__WORK INSTRUCTIONS__
Return every line of the data below word for word, including the punctuation.

__EXERCISE DATA__

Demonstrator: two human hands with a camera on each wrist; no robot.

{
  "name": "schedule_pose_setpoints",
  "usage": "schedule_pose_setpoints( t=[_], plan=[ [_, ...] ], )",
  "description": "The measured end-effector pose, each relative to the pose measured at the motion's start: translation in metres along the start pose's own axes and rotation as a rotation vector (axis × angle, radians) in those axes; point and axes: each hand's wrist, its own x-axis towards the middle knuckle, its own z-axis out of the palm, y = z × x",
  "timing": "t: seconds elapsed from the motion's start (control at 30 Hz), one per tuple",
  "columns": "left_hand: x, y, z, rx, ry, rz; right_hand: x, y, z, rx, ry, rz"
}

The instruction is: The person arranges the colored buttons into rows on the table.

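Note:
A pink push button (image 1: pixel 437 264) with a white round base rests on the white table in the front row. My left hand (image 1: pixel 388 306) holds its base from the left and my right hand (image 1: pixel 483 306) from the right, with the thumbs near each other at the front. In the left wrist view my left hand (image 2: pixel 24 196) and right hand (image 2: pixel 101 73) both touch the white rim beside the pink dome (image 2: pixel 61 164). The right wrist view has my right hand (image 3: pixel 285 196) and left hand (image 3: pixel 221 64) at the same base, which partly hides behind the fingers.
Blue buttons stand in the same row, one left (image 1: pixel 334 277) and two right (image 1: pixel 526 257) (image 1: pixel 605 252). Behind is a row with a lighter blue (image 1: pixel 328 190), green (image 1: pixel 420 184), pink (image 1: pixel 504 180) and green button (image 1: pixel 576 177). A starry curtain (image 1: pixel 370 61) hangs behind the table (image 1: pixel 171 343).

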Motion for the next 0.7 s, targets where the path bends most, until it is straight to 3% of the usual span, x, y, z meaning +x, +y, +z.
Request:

__TASK ANSWER__
Demonstrator: two human hands with a camera on each wrist; no robot.

{
  "name": "schedule_pose_setpoints",
  "usage": "schedule_pose_setpoints( t=[_], plan=[ [_, ...] ], )",
  "description": "The measured end-effector pose, each relative to the pose measured at the motion's start: translation in metres along the start pose's own axes and rotation as a rotation vector (axis × angle, radians) in those axes; point and axes: each hand's wrist, its own x-axis towards the middle knuckle, its own z-axis out of the palm, y = z × x",
  "timing": "t: seconds elapsed from the motion's start (control at 30 Hz), one per tuple",
  "columns": "left_hand: x, y, z, rx, ry, rz; right_hand: x, y, z, rx, ry, rz"
}

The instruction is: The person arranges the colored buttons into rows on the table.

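Note:
A pink push button (image 1: pixel 437 264) with a white round base rests on the white table in the front row. My left hand (image 1: pixel 388 306) holds its base from the left and my right hand (image 1: pixel 483 306) from the right, with the thumbs near each other at the front. In the left wrist view my left hand (image 2: pixel 24 196) and right hand (image 2: pixel 101 73) both touch the white rim beside the pink dome (image 2: pixel 61 164). The right wrist view has my right hand (image 3: pixel 285 196) and left hand (image 3: pixel 221 64) at the same base, which partly hides behind the fingers.
Blue buttons stand in the same row, one left (image 1: pixel 334 277) and two right (image 1: pixel 526 257) (image 1: pixel 605 252). Behind is a row with a lighter blue (image 1: pixel 328 190), green (image 1: pixel 420 184), pink (image 1: pixel 504 180) and green button (image 1: pixel 576 177). A starry curtain (image 1: pixel 370 61) hangs behind the table (image 1: pixel 171 343).
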
Motion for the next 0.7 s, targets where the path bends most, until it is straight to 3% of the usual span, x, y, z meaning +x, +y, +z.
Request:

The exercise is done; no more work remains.